Directions for this task> Copy out, word for word, the lines from the start of the data below through the line containing "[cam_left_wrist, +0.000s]", and no others.

▼

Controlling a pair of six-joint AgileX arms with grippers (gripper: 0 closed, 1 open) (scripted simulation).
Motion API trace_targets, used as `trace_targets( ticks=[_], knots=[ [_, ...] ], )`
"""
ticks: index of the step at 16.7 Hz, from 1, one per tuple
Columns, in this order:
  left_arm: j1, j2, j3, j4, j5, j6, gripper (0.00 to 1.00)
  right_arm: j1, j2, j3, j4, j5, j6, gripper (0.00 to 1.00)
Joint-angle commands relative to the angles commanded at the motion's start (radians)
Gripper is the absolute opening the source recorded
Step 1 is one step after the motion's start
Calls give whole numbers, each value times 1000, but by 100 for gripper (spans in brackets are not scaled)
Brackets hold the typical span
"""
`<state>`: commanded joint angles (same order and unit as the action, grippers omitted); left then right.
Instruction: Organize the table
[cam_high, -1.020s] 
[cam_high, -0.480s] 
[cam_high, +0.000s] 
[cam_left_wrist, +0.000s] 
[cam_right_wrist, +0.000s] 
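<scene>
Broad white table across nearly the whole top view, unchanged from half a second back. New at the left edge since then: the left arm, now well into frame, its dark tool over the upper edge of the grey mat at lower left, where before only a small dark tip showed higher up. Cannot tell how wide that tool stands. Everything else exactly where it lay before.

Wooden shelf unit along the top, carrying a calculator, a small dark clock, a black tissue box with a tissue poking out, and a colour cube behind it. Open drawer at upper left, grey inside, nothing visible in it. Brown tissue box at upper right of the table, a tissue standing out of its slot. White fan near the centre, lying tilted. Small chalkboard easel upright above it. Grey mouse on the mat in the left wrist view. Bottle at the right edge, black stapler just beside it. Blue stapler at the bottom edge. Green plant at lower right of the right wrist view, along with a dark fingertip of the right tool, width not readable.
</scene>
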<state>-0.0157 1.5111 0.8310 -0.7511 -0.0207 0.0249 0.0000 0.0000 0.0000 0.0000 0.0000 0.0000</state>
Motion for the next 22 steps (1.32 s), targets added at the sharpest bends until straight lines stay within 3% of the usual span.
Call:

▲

Exercise result>
Controlling a pair of six-joint AgileX arms with grippers (gripper: 0 closed, 1 open) (scripted simulation).
Motion API trace_targets, used as `trace_targets( ticks=[_], knots=[ [_, ...] ], )`
"""
ticks: index of the step at 16.7 Hz, from 1, one per tuple
Columns, in this order:
  left_arm: j1, j2, j3, j4, j5, j6, gripper (0.00 to 1.00)
  right_arm: j1, j2, j3, j4, j5, j6, gripper (0.00 to 1.00)
Joint-angle commands relative to the angles commanded at the motion's start (radians)
Gripper is the absolute opening the source recorded
Step 1 is one step after the motion's start
Calls give whole numbers, each value times 1000, but by 100 for gripper (spans in brackets are not scaled)
Brackets hold the typical span
"""
`<state>`: commanded joint angles (same order and unit as the action, grippers omitted); left then right.
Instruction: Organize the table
[cam_high, -1.020s] 
[cam_high, -0.480s] 
[cam_high, +0.000s] 
[cam_left_wrist, +0.000s] 

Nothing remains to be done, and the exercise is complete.